Als Dr. Daniels zwei Tage später während seines Frühstücks in der Praxis seinen Terminkalender für den Tag checkt, fällt ihm auf, dass eine Extraschicht ansteht. Professor Rubinsteins Krebspatient um 17 Uhr. Mist! Er hat Mina vergessen zu sagen, dass er heute später kommt. Das Abendessen muss also auf ihn warten. Als Iranerin ist Mina eine Meisterin des persischen Kebabs. Schnell tippt er ihr eine Nachricht, dass es heute später wird.
Was sagt man einem Menschen, der am Sterben ist? Dessen Zeit sehr bald gekommen ist. Der kaum noch Zukunft vor sich hat und womöglich voller nachvollziehbarer Ängste vor seinem nahenden Ableben ist. Dr. Daniels entschließt sich, die erste Sitzung so zu handhaben, wie er es bei jedem anderen Patienten auch tun würde. Der Patient soll berichten, er beobachtet ihn dabei, leitet das Gespräch durch Fragen in die Richtung, die er für relevant hält. Er hat es sich abgewöhnt, vor dem ersten Kennenlernen Befunde von Kollegen und Kliniken über die Patienten zu lesen. Viel zu hoch ist das Risiko, dass er seinen diagnostischen Blick durch die Meinung anderer beeinflussen lässt. Denn der erste Eindruck hat eine besonders prägende Wirkung. Der Primacy Effekt ist eine klassische Falle, bei der man alle weiteren Informationen nur noch im Kontext seines ersten Eindrucks interpretiert. Das kann zu falschen Schlüssen und Fehldiagnosen führen. Deshalb sollen die Patienten in erster Linie berichten. Für Dr. Daniels ist nicht nur entscheidend, was sie berichten, sondern auch wie. Was verrät die Mimik, die Gestik, die Stimmlage, die Körperhaltung und vor allem, welche Bedürfnisse stecken hinter den Äußerungen der Leute. Und das Ganze ohne unnötige Wertungen vorzunehmen, um den Patienten nicht das Gefühl zu geben, ihre Ansichten oder Empfindungen seien richtig oder falsch. Das ist die große Kunst. Dann fühlen sich Menschen verstanden und beginnen zu vertrauen. Darin ist Dr. Daniels ein Meister geworden.

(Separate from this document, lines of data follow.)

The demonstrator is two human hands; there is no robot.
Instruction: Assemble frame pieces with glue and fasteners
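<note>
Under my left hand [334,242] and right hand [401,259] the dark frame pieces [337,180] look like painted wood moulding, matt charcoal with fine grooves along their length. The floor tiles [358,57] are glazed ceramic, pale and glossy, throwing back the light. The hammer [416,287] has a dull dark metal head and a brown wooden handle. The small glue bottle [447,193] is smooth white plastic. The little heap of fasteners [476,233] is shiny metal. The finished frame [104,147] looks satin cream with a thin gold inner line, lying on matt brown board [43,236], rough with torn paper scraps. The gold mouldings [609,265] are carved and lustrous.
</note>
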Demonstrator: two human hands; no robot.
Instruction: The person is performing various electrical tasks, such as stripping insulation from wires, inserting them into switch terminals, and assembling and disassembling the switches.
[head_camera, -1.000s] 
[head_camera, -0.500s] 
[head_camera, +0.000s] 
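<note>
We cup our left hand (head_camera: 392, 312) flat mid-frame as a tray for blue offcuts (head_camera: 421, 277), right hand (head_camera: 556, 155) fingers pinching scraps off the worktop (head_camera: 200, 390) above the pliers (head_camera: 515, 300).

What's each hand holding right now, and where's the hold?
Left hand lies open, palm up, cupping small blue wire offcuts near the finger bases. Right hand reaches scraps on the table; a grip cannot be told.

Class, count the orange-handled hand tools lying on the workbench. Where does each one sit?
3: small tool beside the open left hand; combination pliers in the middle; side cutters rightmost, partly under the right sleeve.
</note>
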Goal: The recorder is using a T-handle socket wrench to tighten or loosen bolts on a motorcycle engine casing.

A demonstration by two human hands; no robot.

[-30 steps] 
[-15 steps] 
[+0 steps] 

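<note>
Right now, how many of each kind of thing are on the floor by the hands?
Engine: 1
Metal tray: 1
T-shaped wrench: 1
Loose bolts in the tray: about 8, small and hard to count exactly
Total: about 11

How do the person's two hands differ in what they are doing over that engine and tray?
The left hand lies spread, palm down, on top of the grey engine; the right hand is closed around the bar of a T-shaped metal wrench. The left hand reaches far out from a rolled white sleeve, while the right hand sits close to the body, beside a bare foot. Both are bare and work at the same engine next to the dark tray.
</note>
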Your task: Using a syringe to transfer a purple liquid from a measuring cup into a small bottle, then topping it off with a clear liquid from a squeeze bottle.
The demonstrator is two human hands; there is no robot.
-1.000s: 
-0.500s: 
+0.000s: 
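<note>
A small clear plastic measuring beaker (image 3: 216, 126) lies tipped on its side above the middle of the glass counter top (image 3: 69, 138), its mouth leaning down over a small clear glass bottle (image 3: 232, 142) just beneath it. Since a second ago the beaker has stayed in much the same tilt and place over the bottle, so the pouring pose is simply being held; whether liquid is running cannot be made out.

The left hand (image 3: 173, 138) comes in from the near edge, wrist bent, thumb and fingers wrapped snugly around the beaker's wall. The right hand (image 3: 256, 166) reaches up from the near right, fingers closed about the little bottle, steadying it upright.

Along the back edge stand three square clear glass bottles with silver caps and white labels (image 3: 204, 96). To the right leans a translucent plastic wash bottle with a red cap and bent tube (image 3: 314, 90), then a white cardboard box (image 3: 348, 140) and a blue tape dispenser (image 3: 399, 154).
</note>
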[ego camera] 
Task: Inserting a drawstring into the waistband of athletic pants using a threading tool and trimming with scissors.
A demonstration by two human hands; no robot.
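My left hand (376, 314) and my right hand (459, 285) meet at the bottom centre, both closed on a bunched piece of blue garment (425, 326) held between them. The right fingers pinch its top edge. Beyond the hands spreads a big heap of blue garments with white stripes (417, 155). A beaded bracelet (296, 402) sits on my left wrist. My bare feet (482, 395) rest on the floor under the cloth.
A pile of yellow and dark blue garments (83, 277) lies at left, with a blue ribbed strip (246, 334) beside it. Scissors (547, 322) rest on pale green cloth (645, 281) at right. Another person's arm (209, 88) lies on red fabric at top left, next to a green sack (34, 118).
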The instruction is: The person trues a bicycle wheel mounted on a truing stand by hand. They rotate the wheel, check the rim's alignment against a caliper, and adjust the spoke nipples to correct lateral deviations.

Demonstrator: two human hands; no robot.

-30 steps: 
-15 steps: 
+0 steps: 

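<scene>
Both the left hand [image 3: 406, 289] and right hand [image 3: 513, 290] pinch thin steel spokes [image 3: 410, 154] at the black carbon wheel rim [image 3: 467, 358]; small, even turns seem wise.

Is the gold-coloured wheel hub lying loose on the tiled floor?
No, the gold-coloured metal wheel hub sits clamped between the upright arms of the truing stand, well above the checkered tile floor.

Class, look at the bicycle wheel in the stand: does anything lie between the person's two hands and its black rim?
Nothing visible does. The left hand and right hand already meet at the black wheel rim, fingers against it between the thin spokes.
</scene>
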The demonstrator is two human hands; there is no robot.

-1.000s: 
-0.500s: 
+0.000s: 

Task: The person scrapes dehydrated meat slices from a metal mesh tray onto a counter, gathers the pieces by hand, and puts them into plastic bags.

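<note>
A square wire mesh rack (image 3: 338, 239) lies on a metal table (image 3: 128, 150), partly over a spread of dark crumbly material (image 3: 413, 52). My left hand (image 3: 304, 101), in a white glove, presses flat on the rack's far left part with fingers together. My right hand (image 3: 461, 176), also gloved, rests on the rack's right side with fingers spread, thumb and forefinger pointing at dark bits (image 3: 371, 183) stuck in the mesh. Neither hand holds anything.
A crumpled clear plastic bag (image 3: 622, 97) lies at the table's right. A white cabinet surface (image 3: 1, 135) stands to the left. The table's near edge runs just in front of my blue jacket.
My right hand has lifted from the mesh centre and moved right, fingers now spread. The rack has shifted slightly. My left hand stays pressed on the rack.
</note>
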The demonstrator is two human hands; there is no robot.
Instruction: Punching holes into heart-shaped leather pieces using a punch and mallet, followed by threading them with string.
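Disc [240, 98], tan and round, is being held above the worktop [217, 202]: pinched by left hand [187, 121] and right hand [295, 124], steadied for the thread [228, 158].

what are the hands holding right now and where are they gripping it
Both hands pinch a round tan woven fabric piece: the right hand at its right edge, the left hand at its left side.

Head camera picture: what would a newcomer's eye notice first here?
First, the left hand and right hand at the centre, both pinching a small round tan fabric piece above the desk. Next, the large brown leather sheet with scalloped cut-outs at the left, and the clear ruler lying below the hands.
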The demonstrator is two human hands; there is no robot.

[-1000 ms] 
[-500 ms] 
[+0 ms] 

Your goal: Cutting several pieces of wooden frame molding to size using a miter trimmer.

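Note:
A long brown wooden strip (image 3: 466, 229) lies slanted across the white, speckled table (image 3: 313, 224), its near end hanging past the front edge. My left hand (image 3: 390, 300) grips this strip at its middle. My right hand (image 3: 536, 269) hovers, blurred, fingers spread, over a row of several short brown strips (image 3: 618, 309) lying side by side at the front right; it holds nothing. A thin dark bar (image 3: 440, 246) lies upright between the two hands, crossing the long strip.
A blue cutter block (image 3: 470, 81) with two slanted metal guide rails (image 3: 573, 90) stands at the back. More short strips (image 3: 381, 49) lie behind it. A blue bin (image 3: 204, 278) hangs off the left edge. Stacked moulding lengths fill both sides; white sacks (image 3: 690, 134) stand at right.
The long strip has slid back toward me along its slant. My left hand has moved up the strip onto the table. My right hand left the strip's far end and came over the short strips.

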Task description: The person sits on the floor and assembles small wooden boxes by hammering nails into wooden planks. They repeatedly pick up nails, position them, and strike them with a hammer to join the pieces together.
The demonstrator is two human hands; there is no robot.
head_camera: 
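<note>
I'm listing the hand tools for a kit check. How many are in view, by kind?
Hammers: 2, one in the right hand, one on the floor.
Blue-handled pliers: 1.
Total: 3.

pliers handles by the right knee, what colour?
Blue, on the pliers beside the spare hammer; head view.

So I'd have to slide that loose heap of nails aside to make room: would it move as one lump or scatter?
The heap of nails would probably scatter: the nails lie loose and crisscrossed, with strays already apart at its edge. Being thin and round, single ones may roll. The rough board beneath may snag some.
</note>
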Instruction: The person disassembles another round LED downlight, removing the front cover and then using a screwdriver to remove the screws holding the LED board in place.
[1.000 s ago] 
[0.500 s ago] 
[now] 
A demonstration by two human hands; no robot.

Doch welche Bedürfnisse hat ein Mensch, der kurz vor seinem Tod steht? Kontrolle? Bindung? Ohne Aussicht auf ein Leben, macht das alles wenig Sinn. Vielleicht am ehesten den Wunsch nach Autonomie, wenn es um den Ort und das Umfeld des eigenen Todes geht. Dr. Daniels merkt, wie er sich bereits gedanklich in diesen bevorstehenden Fall verrennt. Das sieht ihm eigentlich nicht ähnlich. Es scheint, als würde der Fall bereits jetzt etwas mit ihm machen.
Pünktlich um 16.50 Uhr verlässt Mr. Coyle das Behandlungszimmer. Jetzt bleiben noch ein paar Minuten für die Dokumentation der Sitzung des jungen aufstrebenden Bänkers, der bereits jetzt, mit gerade einmal 26 Jahren, seine mentalen Grenzen maßlos überschreitet und einer Erschöpfungsdepression gegenübersteht. Während Dr. Daniels seine Notizen niederschreibt, hört er durch die geschlossene Tür seines Behandlungszimmers, wie der Türschnapper der Eingangstür sein typisches Schnallen von sich gibt. Das muss Mr. Sinner sein.